ACTION ITEM: Which lines in the data contain the word "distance"? Please copy each of them.

Stored items:
•••••

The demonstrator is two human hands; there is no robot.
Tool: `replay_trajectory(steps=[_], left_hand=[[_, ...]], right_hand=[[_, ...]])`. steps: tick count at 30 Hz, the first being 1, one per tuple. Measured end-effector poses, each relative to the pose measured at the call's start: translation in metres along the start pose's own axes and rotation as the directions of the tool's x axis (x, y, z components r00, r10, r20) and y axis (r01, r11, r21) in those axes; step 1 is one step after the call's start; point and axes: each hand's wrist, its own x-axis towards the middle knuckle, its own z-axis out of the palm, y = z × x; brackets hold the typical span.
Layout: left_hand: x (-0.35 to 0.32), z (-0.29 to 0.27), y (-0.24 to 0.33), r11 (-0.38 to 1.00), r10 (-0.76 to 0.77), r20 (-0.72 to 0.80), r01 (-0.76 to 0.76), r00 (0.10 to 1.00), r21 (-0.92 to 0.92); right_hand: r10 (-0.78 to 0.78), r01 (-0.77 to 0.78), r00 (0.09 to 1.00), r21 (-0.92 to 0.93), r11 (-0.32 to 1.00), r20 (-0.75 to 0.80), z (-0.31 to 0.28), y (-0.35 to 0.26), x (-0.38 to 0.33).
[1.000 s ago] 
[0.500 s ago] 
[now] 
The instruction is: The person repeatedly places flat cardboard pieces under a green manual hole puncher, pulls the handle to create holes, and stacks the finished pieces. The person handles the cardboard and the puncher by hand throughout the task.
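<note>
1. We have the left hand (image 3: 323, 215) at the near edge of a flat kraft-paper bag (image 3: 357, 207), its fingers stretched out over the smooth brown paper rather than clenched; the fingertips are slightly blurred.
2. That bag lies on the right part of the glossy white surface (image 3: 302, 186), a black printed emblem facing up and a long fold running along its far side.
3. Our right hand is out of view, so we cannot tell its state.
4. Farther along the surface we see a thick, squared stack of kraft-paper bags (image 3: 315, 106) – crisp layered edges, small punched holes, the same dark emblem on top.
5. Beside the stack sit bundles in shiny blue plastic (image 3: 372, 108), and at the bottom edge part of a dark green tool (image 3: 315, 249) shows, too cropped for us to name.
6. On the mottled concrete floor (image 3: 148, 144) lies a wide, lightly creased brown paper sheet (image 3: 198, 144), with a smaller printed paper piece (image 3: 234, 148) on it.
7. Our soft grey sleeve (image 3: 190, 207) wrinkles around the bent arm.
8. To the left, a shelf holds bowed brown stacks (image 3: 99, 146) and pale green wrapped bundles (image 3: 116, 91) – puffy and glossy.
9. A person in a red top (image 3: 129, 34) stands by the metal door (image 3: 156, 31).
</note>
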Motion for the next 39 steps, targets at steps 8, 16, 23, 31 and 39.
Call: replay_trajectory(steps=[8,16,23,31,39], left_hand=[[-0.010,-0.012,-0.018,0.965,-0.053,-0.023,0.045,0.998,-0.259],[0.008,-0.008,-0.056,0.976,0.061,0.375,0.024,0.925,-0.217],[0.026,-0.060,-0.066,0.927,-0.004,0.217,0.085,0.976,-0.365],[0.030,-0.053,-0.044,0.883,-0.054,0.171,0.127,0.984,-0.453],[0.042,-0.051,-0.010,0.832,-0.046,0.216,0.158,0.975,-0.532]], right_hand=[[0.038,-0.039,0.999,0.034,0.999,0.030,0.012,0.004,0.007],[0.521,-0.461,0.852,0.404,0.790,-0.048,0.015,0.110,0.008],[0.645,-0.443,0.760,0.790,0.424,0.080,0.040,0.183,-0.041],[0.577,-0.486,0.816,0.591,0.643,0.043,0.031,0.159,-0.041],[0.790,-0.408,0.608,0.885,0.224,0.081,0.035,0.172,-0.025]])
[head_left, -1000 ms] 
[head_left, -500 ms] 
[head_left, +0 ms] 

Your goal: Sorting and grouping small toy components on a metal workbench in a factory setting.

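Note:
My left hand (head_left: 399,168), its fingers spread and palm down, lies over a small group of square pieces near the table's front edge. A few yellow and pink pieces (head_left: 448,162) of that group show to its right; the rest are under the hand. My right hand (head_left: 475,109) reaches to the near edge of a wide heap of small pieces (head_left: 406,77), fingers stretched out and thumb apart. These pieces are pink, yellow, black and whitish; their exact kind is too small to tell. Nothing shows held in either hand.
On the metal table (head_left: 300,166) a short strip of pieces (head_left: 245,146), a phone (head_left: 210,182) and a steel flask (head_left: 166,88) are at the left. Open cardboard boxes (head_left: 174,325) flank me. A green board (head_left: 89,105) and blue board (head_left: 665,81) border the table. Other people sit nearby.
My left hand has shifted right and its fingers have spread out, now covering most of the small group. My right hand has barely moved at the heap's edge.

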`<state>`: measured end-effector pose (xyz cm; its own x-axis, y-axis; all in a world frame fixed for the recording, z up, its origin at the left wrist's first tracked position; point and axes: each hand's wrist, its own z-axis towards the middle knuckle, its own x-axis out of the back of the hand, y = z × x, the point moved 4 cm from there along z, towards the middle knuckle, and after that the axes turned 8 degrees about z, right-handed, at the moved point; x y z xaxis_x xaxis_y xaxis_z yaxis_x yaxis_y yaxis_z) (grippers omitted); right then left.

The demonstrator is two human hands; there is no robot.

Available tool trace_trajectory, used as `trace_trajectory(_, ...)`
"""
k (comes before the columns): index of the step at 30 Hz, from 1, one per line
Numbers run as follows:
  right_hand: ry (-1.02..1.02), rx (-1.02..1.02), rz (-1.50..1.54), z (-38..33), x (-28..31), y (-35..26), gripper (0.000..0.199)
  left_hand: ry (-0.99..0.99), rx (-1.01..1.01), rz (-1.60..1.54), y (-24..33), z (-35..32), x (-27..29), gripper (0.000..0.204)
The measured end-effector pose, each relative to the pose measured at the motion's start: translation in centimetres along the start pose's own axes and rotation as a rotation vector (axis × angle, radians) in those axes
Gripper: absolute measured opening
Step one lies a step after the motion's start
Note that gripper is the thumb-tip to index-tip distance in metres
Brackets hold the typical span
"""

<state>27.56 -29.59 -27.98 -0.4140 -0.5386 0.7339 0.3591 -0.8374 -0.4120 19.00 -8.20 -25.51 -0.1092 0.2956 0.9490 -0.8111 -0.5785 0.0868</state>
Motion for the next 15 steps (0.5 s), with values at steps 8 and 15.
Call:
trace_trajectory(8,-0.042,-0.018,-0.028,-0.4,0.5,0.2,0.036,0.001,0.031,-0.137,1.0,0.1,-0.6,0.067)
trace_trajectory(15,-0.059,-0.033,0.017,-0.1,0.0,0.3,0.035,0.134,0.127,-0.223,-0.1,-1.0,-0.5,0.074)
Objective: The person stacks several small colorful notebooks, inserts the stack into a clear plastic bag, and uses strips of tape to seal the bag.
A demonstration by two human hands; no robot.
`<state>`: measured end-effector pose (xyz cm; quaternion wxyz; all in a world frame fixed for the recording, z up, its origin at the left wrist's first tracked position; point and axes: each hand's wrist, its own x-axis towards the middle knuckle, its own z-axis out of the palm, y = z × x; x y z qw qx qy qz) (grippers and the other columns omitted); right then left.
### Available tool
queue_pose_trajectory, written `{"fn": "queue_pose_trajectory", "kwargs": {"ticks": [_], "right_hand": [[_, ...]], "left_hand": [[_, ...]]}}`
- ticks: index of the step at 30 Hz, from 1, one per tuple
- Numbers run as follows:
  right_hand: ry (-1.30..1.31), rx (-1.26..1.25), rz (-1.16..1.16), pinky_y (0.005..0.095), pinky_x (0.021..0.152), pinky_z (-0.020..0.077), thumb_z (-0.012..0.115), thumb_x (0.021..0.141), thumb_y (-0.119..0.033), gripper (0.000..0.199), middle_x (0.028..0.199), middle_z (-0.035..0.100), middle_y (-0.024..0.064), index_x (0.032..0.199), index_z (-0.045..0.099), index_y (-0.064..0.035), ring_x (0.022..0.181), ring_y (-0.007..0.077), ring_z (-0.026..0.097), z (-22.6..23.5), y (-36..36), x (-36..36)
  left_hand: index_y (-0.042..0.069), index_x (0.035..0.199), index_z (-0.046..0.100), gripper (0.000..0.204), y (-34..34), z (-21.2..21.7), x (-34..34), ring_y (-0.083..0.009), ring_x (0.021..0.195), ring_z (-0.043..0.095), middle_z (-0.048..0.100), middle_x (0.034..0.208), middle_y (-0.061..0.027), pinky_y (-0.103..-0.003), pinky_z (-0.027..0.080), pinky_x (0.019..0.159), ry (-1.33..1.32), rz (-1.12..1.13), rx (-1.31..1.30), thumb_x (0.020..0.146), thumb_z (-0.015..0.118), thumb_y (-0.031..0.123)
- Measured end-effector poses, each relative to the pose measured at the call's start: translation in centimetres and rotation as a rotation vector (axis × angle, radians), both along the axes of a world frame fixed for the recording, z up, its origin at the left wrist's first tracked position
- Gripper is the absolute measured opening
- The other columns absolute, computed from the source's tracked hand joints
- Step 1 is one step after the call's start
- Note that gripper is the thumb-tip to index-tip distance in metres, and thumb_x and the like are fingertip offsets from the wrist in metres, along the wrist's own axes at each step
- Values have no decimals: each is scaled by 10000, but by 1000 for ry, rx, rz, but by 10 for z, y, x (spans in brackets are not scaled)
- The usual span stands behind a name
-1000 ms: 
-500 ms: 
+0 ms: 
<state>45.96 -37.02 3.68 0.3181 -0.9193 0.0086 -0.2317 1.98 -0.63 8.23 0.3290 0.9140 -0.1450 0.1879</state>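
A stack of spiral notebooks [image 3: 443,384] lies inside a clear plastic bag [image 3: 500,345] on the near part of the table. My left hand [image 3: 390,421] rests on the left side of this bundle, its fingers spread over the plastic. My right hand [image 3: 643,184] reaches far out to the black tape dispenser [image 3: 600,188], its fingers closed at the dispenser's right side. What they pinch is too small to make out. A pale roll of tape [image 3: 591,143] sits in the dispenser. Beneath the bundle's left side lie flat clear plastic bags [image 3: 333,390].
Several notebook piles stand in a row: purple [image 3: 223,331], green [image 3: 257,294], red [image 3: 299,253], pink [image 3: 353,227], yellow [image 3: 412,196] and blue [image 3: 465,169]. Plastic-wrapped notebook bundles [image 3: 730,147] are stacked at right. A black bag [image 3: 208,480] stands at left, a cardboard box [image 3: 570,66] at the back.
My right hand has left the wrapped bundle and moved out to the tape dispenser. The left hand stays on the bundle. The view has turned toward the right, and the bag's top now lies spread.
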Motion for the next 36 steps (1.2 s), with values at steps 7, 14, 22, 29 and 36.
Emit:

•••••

RESPONSE AREA:
Note that gripper is the thumb-tip to index-tip distance in metres
- Note that gripper is the thumb-tip to index-tip distance in metres, and thumb_x and the like are fingertip offsets from the wrist in metres, along the wrist's own axes at each step

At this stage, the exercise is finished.